◆ **Supplied information**
┌──

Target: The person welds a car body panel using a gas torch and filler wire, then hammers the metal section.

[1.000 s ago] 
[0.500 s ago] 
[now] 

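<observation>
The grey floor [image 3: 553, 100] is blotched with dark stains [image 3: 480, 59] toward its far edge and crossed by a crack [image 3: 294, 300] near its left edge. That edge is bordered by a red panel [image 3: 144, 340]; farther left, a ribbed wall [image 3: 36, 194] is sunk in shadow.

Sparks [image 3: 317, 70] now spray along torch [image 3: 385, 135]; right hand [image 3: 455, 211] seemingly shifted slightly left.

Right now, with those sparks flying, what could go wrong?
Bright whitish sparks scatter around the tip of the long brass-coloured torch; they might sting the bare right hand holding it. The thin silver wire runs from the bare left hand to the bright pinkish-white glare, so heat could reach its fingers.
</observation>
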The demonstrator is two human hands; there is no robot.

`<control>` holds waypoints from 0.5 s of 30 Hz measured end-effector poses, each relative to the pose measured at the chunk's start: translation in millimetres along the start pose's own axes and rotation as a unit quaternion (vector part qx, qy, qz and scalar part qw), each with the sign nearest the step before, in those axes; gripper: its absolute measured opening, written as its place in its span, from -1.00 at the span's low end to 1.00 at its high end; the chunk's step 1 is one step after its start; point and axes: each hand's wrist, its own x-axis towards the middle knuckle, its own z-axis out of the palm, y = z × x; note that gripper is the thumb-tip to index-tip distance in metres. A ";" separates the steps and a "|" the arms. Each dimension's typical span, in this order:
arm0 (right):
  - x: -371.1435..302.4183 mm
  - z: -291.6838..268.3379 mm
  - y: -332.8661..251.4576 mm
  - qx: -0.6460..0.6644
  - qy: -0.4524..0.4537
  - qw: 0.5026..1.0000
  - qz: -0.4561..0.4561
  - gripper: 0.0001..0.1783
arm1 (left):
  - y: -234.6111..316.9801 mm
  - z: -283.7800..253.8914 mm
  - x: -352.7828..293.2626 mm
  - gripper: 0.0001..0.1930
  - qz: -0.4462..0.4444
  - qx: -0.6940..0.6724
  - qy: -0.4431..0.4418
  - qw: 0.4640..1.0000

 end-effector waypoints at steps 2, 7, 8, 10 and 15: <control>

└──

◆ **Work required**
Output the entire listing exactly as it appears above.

◆ **Solution**
Target: The person welds a car body panel using a gas torch and filler wire, then hammers the metal section.

[1.000 s ago] 
[0.500 s ago] 
[now] 

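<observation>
The grey floor [image 3: 553, 100] is blotched with dark stains [image 3: 480, 59] toward its far edge and crossed by a crack [image 3: 294, 300] near its left edge. That edge is bordered by a red panel [image 3: 144, 340]; farther left, a ribbed wall [image 3: 36, 194] is sunk in shadow.

Sparks [image 3: 317, 70] now spray along torch [image 3: 385, 135]; right hand [image 3: 455, 211] seemingly shifted slightly left.

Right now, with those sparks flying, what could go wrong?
Bright whitish sparks scatter around the tip of the long brass-coloured torch; they might sting the bare right hand holding it. The thin silver wire runs from the bare left hand to the bright pinkish-white glare, so heat could reach its fingers.
</observation>
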The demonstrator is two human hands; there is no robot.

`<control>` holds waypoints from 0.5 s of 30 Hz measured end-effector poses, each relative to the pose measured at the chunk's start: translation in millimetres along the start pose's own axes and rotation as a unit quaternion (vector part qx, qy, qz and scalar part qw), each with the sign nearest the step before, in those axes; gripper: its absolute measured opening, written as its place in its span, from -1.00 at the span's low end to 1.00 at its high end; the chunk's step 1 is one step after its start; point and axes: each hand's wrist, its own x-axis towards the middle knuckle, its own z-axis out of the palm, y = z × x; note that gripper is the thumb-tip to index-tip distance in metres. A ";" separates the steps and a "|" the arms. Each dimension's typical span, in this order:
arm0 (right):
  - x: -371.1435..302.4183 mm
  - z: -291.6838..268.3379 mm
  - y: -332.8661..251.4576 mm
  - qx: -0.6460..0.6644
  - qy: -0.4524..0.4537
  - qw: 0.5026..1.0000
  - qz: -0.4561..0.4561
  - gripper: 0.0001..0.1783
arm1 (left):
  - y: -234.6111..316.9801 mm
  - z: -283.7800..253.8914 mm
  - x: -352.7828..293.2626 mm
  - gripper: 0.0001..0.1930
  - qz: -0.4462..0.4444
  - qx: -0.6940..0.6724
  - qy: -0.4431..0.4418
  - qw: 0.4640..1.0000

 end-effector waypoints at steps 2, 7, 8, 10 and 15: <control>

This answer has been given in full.